• [EXERCISE DESCRIPTION] Every entry below should be repeated exactly; the pictures should not.

+++ DATA FOR REVIEW

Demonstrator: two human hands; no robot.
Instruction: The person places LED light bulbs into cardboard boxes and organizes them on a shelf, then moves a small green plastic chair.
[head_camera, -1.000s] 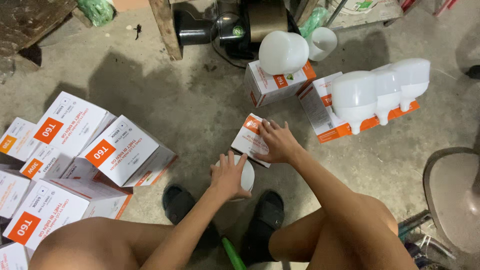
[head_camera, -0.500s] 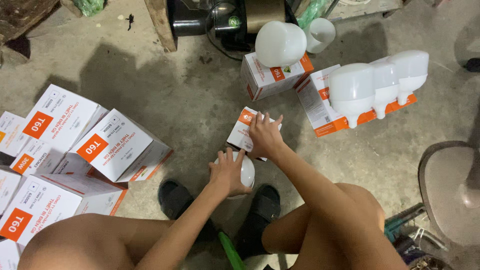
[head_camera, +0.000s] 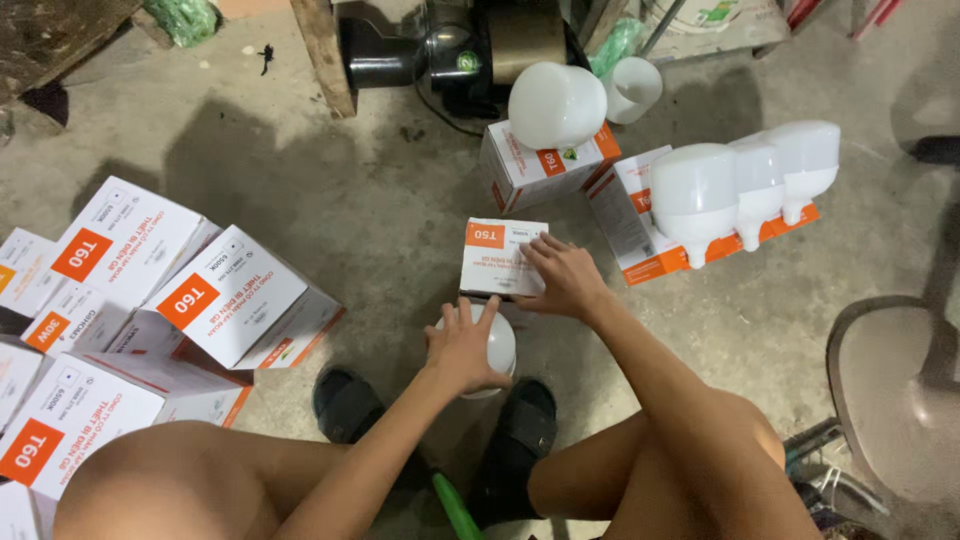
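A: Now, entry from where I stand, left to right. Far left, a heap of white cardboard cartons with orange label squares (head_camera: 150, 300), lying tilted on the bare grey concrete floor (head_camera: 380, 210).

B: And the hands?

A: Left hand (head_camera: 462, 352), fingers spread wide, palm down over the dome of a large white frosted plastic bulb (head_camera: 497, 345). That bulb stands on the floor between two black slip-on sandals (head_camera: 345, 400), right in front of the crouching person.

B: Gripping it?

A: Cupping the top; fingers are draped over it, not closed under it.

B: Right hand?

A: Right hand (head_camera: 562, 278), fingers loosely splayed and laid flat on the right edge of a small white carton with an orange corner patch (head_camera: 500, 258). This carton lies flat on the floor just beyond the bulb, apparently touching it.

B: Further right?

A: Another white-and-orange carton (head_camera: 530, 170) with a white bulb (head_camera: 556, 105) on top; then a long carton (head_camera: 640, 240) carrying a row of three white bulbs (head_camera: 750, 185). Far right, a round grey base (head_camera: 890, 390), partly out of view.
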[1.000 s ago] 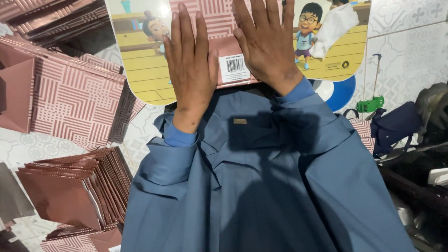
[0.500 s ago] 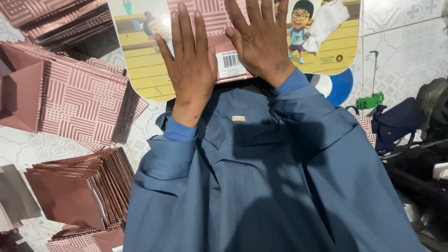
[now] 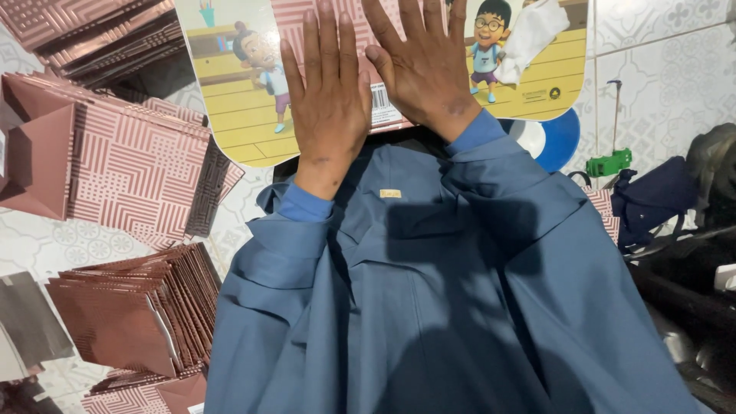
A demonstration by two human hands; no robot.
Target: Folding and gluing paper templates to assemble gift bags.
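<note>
My left hand (image 3: 328,96) and my right hand (image 3: 418,61) lie flat, fingers spread, side by side on a pink patterned flat packet (image 3: 295,19) with a white barcode sticker (image 3: 381,100) showing between them. The packet rests on a small low table (image 3: 238,115) printed with cartoon children on a yellow floor. Blue sleeves and a blue robe (image 3: 429,307) fill the lower middle of the view.
Stacks of pink-brown patterned flat packets lie on the tiled floor at the left (image 3: 130,165) and lower left (image 3: 134,314). A white cloth (image 3: 533,34) sits on the table's right. A blue and white round object (image 3: 552,142), a green tool (image 3: 609,162) and dark bags (image 3: 652,203) are at the right.
My left hand has slid right and slightly up, closing the gap to my right hand and covering most of the barcode sticker. My right hand has barely moved.
</note>
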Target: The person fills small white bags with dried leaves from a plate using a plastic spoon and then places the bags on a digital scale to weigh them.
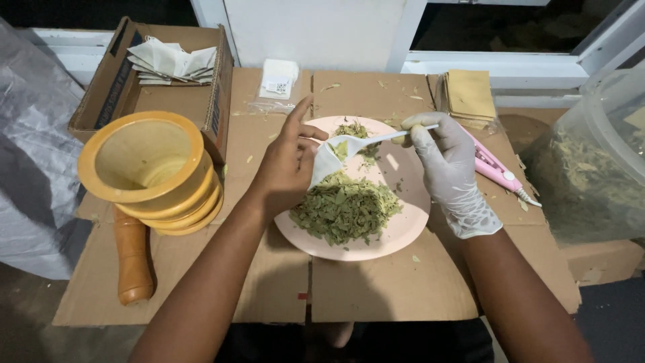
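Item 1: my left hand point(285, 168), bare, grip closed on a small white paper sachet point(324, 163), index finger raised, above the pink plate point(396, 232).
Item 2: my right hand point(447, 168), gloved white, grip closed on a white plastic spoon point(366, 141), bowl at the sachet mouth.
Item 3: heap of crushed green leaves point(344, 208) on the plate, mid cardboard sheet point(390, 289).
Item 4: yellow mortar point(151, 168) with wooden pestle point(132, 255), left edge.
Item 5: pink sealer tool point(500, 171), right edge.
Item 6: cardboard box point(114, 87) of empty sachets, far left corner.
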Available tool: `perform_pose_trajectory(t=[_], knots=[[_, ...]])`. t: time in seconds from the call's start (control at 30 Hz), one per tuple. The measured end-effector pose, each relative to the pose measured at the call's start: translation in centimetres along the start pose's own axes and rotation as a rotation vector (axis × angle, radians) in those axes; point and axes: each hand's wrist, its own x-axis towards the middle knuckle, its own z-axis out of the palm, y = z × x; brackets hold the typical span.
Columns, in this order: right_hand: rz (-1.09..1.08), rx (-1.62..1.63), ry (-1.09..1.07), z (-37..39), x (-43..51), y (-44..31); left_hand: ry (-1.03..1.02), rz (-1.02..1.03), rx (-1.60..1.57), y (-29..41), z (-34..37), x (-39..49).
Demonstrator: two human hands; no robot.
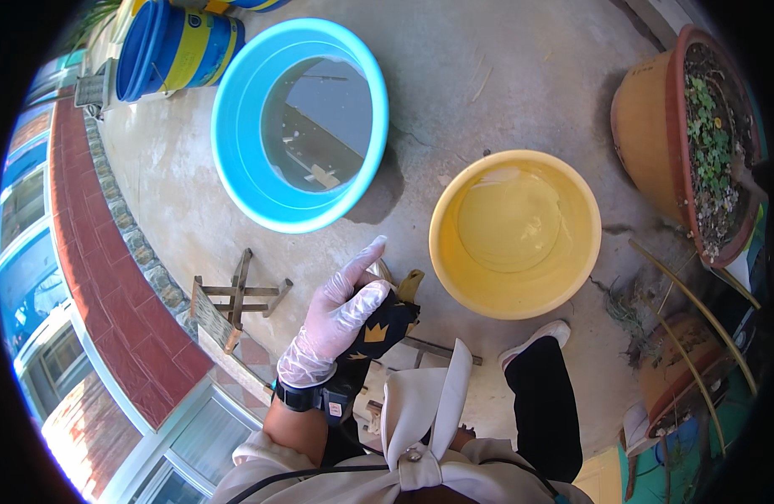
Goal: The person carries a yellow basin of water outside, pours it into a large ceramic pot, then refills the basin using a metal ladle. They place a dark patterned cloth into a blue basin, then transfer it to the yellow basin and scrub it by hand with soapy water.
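My left hand [336, 315], in a clear thin plastic glove, is closed around a bunched dark cloth [379, 327] with gold crown prints and a mustard-coloured part. Its index finger points out towards the basins; a dark watch band is on the wrist. Up and left of the hand stands a light blue plastic basin [226, 138] with cloudy water and some small pale bits. To the right a yellow plastic basin [516, 302] holds clear water. My right hand is out of view.
A small wooden folding stool [239, 290] is at the left. Blue and yellow buckets [179, 53] stand at the upper left. A planter [645, 126] with green plants is at the right, with bent canes [695, 309] below it. My shoe [538, 340] is near the yellow basin.
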Motion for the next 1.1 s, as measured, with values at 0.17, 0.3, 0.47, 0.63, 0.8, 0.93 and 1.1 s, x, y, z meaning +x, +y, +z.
perform_pose_trajectory(t=[0.17, 0.3, 0.47, 0.63, 0.8, 0.93, 1.1], knots=[[-0.146, 0.162, 0.012, -4.6, 2.8, 0.4, 0.030, 0.162, -0.045, 2.6, -1.8, -0.3], [-0.224, 0.394, -0.044, -8.7, 4.9, 0.7, 0.023, 0.330, -0.214, 4.0, -3.4, -1.1], [-0.330, 0.603, -0.045, -12.5, 5.2, -0.1, -0.007, 0.537, -0.294, 4.2, -4.2, -4.5], [-0.481, 0.689, 0.129, -14.9, 1.4, -1.6, -0.069, 0.600, -0.398, 3.6, -5.2, -9.0], [-0.638, 0.678, 0.401, -16.6, -5.3, -3.9, -0.004, 0.758, -0.541, 3.3, -7.4, -11.3], [-0.827, 0.722, 0.419, -16.2, -11.7, -6.5, -0.147, 0.650, -0.858, 2.9, -9.3, -12.1], [-1.042, 0.587, 0.420, -13.0, -19.9, -12.2, -0.380, 0.522, -1.005, 2.4, -8.3, -11.9]])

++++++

• [YOUR SOLUTION]
Demonstrator: two human hands; no robot.
Instruction: The person places LED light bulbs into cardboard boxes and organizes them on a shelf, then moves a small green plastic chair.
[head_camera, -1.000s] 
[head_camera, -0.500s] 
[head_camera, +0.000s] 
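A: Now, entry from where I stand, left to right. Far left, a heap of white cardboard cartons with orange label squares (head_camera: 150, 300), lying tilted on the bare grey concrete floor (head_camera: 380, 210).

B: And the hands?

A: Left hand (head_camera: 462, 352), fingers spread wide, palm down over the dome of a large white frosted plastic bulb (head_camera: 497, 345). That bulb stands on the floor between two black slip-on sandals (head_camera: 345, 400), right in front of the crouching person.

B: Gripping it?

A: Cupping the top; fingers are draped over it, not closed under it.

B: Right hand?

A: Right hand (head_camera: 562, 278), fingers loosely splayed and laid flat on the right edge of a small white carton with an orange corner patch (head_camera: 500, 258). This carton lies flat on the floor just beyond the bulb, apparently touching it.

B: Further right?

A: Another white-and-orange carton (head_camera: 530, 170) with a white bulb (head_camera: 556, 105) on top; then a long carton (head_camera: 640, 240) carrying a row of three white bulbs (head_camera: 750, 185). Far right, a round grey base (head_camera: 890, 390), partly out of view.
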[1.000 s ago] 
[0.500 s ago] 
[now] 
A demonstration by two human hands; no robot.
Target: Folding and gluing paper templates to assemble gift bags.
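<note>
My left hand (image 3: 328,96) and my right hand (image 3: 418,61) lie flat, fingers spread, side by side on a pink patterned flat packet (image 3: 295,19) with a white barcode sticker (image 3: 381,100) showing between them. The packet rests on a small low table (image 3: 238,115) printed with cartoon children on a yellow floor. Blue sleeves and a blue robe (image 3: 429,307) fill the lower middle of the view.
Stacks of pink-brown patterned flat packets lie on the tiled floor at the left (image 3: 130,165) and lower left (image 3: 134,314). A white cloth (image 3: 533,34) sits on the table's right. A blue and white round object (image 3: 552,142), a green tool (image 3: 609,162) and dark bags (image 3: 652,203) are at the right.
My left hand has slid right and slightly up, closing the gap to my right hand and covering most of the barcode sticker. My right hand has barely moved.
</note>
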Target: The person fills small white bags with dried leaves from a plate using a plastic spoon and then places the bags on a digital scale to weigh them.
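Item 1: my left hand point(285, 168), bare, grip closed on a small white paper sachet point(324, 163), index finger raised, above the pink plate point(396, 232).
Item 2: my right hand point(447, 168), gloved white, grip closed on a white plastic spoon point(366, 141), bowl at the sachet mouth.
Item 3: heap of crushed green leaves point(344, 208) on the plate, mid cardboard sheet point(390, 289).
Item 4: yellow mortar point(151, 168) with wooden pestle point(132, 255), left edge.
Item 5: pink sealer tool point(500, 171), right edge.
Item 6: cardboard box point(114, 87) of empty sachets, far left corner.
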Available tool: `perform_pose_trajectory(t=[_], knots=[[_, ...]])`. t: time in seconds from the call's start (control at 30 Hz), one per tuple. The measured end-effector pose, each relative to the pose measured at the call's start: translation in centimetres along the start pose's own axes and rotation as a rotation vector (axis × angle, radians) in those axes; point and axes: each hand's wrist, its own x-axis towards the middle knuckle, its own z-axis out of the palm, y = z × x; brackets hold the typical span.
Columns, in this order: right_hand: rz (-1.09..1.08), rx (-1.62..1.63), ry (-1.09..1.07), z (-37..39), x (-43..51), y (-44..31); left_hand: ry (-1.03..1.02), rz (-1.02..1.03), rx (-1.60..1.57), y (-29..41), z (-34..37), x (-39..49).
Demonstrator: two human hands; no robot.
Goal: The person carries a yellow basin of water outside, pours it into a large ceramic pot, then refills the basin using a metal ladle. They place a dark patterned cloth into a blue basin, then transfer it to the yellow basin and scrub it by hand with soapy water.
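My left hand [336, 315], in a clear thin plastic glove, is closed around a bunched dark cloth [379, 327] with gold crown prints and a mustard-coloured part. Its index finger points out towards the basins; a dark watch band is on the wrist. Up and left of the hand stands a light blue plastic basin [226, 138] with cloudy water and some small pale bits. To the right a yellow plastic basin [516, 302] holds clear water. My right hand is out of view.
A small wooden folding stool [239, 290] is at the left. Blue and yellow buckets [179, 53] stand at the upper left. A planter [645, 126] with green plants is at the right, with bent canes [695, 309] below it. My shoe [538, 340] is near the yellow basin.
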Motion for the next 1.1 s, as measured, with values at 0.17, 0.3, 0.47, 0.63, 0.8, 0.93 and 1.1 s, x, y, z meaning +x, +y, +z.
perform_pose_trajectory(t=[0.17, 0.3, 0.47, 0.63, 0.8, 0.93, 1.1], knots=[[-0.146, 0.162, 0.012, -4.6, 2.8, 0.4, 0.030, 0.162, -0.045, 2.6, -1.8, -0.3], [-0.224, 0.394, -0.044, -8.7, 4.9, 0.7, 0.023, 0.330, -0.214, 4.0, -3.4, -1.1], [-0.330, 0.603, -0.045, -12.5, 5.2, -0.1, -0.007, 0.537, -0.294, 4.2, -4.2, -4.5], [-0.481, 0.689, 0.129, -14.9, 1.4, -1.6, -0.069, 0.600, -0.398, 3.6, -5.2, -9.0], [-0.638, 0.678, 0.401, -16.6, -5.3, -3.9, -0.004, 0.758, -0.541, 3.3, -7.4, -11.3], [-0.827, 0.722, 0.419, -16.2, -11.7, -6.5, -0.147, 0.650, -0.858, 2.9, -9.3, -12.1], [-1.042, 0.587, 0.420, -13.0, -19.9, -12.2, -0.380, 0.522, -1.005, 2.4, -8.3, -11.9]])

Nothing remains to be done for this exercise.